** Opening SUPPLIED MATERIAL block **

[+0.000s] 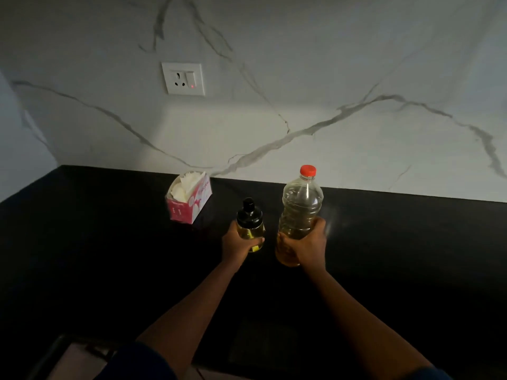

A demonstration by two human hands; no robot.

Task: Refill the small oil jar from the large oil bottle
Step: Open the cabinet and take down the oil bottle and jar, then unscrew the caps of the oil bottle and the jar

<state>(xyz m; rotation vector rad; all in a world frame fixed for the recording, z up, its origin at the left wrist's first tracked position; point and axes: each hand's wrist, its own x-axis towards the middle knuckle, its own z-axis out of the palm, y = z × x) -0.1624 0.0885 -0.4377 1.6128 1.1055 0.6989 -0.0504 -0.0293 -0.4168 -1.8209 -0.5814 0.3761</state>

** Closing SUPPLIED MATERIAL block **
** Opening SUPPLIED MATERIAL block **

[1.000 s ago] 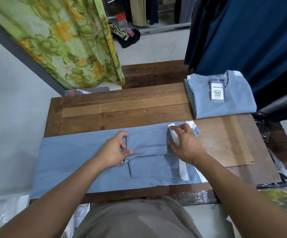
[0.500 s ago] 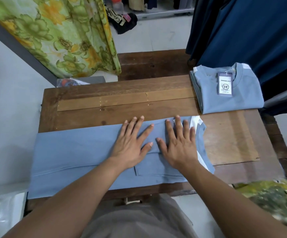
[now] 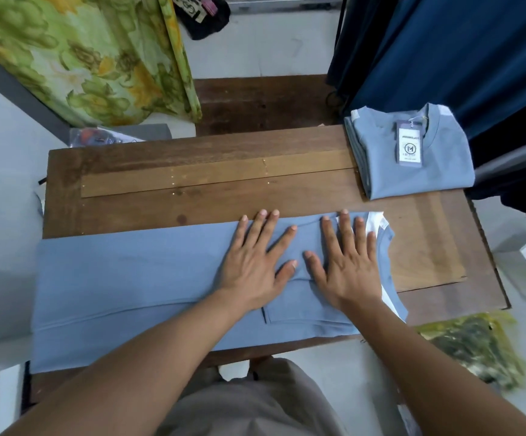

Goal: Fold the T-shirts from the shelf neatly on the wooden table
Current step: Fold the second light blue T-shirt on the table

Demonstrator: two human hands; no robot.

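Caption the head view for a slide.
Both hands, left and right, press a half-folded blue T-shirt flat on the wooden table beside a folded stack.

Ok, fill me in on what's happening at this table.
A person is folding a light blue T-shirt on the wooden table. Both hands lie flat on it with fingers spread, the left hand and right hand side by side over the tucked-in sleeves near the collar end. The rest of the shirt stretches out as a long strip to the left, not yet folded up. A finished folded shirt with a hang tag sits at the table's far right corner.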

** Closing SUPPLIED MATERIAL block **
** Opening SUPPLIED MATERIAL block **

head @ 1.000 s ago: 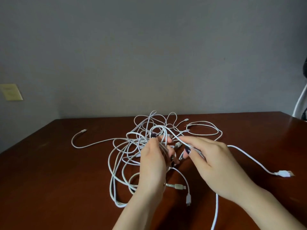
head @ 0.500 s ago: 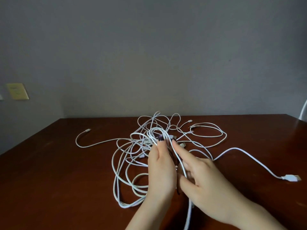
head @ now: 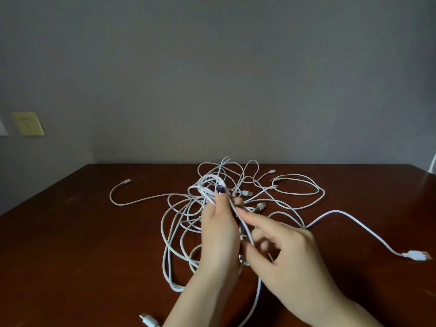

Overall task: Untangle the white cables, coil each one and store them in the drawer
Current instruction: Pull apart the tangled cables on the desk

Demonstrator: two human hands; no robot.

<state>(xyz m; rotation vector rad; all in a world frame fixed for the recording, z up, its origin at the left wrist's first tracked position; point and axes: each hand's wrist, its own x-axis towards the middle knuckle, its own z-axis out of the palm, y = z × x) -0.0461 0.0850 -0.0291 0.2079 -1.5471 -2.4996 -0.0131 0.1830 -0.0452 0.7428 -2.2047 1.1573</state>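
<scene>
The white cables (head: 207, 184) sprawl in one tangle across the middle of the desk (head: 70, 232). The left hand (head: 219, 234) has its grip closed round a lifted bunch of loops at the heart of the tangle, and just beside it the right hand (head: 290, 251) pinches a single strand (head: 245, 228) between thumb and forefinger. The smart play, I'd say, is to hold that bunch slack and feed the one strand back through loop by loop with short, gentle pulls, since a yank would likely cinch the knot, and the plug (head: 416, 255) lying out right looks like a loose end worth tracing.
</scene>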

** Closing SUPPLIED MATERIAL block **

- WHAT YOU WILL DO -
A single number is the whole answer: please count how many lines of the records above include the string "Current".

- EXERCISE OUTPUT -
2